Modified: projects/nfs-over-tls/sys/rpc/svc_vc.c
==============================================================================
--- projects/nfs-over-tls/sys/rpc/svc_vc.c	Sun Mar  8 18:24:15 2020	(r358764)
+++ projects/nfs-over-tls/sys/rpc/svc_vc.c	Sun Mar  8 18:37:04 2020	(r358765)
@@ -45,10 +45,13 @@ __FBSDID("$FreeBSD$");
  * and a record/tcp stream.
  */
 
+#include "opt_kern_tls.h"
+
 #include <sys/param.h>
 #include <sys/limits.h>
 #include <sys/lock.h>
 #include <sys/kernel.h>
+#include <sys/ktls.h>
 #include <sys/malloc.h>
 #include <sys/mbuf.h>
 #include <sys/mutex.h>
@@ -66,12 +69,17 @@ __FBSDID("$FreeBSD$");
 #include <netinet/tcp.h>
 
 #include <rpc/rpc.h>
+#include <rpc/rpcsec_tls.h>
 
 #include <rpc/krpc.h>
 #include <rpc/rpc_com.h>
 
 #include <security/mac/mac_framework.h>
 
+#ifdef KERN_TLS
+extern u_int ktls_maxlen;
+#endif
+
 static bool_t svc_vc_rendezvous_recv(SVCXPRT *, struct rpc_msg *,
     struct sockaddr **, struct mbuf **);
 static enum xprt_stat svc_vc_rendezvous_stat(SVCXPRT *);
@@ -581,6 +589,30 @@ svc_vc_process_pending(SVCXPRT *xprt)

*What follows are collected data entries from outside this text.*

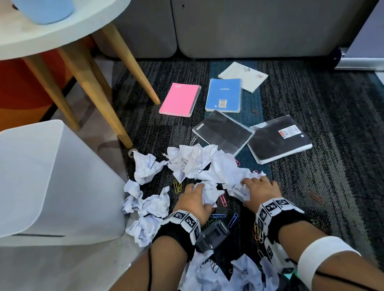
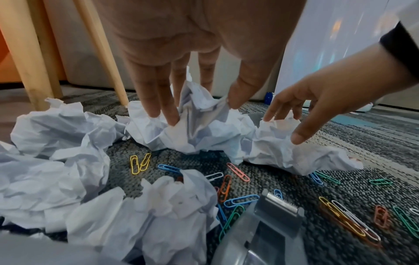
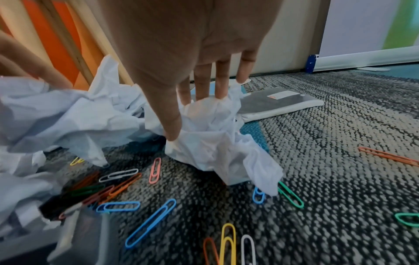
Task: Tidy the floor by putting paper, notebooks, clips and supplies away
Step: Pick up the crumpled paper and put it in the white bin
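Five notebooks (image 1: pixel 225 129) on carpet: one pink, one blue, one white, two black. Left hand (image 1: pixel 193 201) and right hand (image 1: pixel 259 189), side by side, each grip one crumpled paper ball (image 1: pixel 209 193)

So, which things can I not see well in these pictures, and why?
- White bin, head view: the opening is not visible, so its contents are hidden.
- Blue container on the round table: cut off by the top edge.
- Grey tape dispenser: partly hidden by the left hand.
- Pink notebook: cover text too small.
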The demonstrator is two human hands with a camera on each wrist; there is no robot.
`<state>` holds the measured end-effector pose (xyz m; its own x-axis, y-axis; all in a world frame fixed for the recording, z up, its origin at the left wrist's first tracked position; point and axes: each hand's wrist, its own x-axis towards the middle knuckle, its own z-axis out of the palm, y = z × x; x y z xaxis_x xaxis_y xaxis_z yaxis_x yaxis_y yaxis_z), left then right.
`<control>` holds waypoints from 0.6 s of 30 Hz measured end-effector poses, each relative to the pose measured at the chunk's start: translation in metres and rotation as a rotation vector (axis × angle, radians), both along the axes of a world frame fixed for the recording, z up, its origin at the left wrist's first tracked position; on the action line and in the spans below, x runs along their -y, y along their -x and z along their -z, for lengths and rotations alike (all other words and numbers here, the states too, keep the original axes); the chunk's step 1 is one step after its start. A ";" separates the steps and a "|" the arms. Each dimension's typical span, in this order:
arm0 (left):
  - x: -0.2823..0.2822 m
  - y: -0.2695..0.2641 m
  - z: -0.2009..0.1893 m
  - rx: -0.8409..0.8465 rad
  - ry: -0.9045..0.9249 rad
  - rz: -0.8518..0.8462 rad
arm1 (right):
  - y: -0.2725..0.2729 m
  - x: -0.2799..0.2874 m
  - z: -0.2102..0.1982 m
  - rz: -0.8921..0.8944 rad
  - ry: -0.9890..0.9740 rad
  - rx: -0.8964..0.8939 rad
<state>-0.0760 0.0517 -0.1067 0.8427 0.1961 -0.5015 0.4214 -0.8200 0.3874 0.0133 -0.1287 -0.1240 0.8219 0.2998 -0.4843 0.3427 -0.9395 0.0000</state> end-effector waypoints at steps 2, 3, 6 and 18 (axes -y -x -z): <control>0.001 0.002 -0.003 0.007 0.006 -0.013 | 0.003 0.000 0.007 0.012 -0.001 0.022; 0.001 0.003 -0.005 0.014 0.009 -0.021 | 0.003 0.001 0.009 0.021 -0.001 0.029; 0.001 0.003 -0.011 0.040 0.004 -0.028 | 0.002 0.005 0.010 0.029 0.003 0.045; -0.008 0.005 -0.061 0.183 0.006 -0.119 | -0.017 -0.022 -0.059 0.091 -0.012 0.043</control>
<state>-0.0806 0.0596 -0.0460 0.8909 0.2968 -0.3437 0.4370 -0.7664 0.4708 0.0299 -0.1064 -0.0651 0.8661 0.2289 -0.4445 0.2562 -0.9666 0.0013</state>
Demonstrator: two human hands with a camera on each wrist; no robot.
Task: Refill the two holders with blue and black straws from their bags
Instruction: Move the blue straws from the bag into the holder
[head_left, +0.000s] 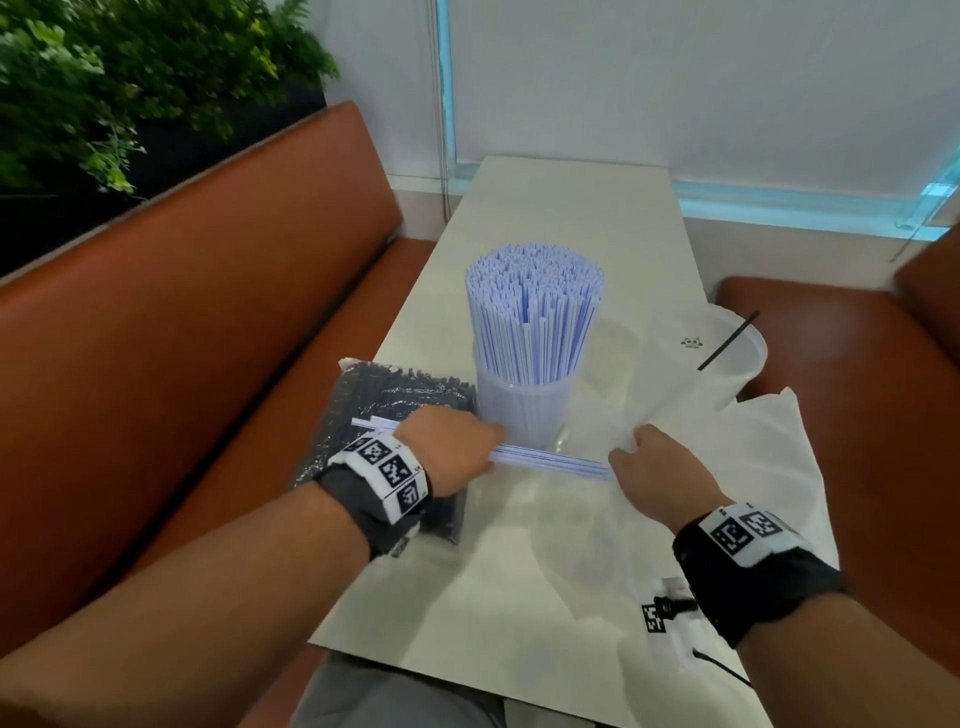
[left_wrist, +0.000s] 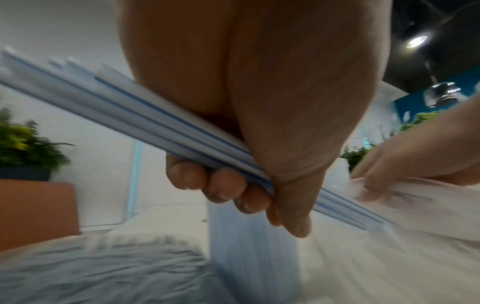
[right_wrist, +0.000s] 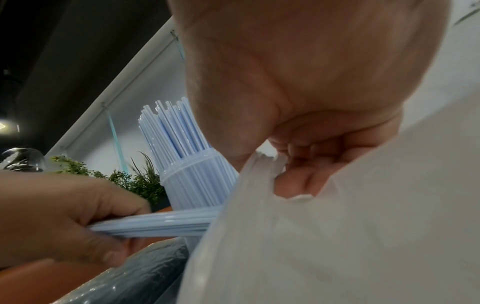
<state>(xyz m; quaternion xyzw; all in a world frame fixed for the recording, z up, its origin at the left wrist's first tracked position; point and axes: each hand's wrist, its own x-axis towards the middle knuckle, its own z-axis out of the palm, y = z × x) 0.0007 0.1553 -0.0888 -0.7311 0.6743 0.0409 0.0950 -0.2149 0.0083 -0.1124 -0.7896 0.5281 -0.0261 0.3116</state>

 	struct socket *so = xprt->xp_socket;
 	struct mbuf *m;
 
+{ struct mbuf *m1, *m2, *m3, *m4;
+	int txxxx;
+	m3 = cd->mpending;
+	m4 = NULL;
+	while (m3 != NULL && (m3->m_flags & M_NOMAP) != 0) {
+		m4 = m3;
+		m3 = m3->m_next;
+	}
+	if (m3 != NULL) {
+		txxxx = m_length(m3, NULL);
+		if (txxxx > 0) {
+			m1 = mb_copym_ext_pgs(m3, txxxx, 16384, M_WAITOK,
+			    false, mb_free_mext_pgs, &m2);
+			if (m4 != NULL) {
+				m4->m_next = m1;
+				m_freem(m3);
+			} else {
+				m2 = cd->mpending;
+				cd->mpending = m1;
+				m_freem(m2);
+			}
+		}
+	}
+}
 	/*
 	 * If cd->resid is non-zero, we have part of the
 	 * record already, otherwise we are expecting a record
@@ -610,7 +642,7 @@ svc_vc_process_pending(SVCXPRT *xprt)
 		header = ntohl(header);
 		cd->eor = (header & 0x80000000) != 0;
 		cd->resid = header & 0x7fffffff;
-		m_adj(cd->mpending, sizeof(uint32_t));
+		cd->resid += sizeof(uint32_t);
 	}
 
 	/*
@@ -623,10 +655,14 @@ svc_vc_process_pending(SVCXPRT *xprt)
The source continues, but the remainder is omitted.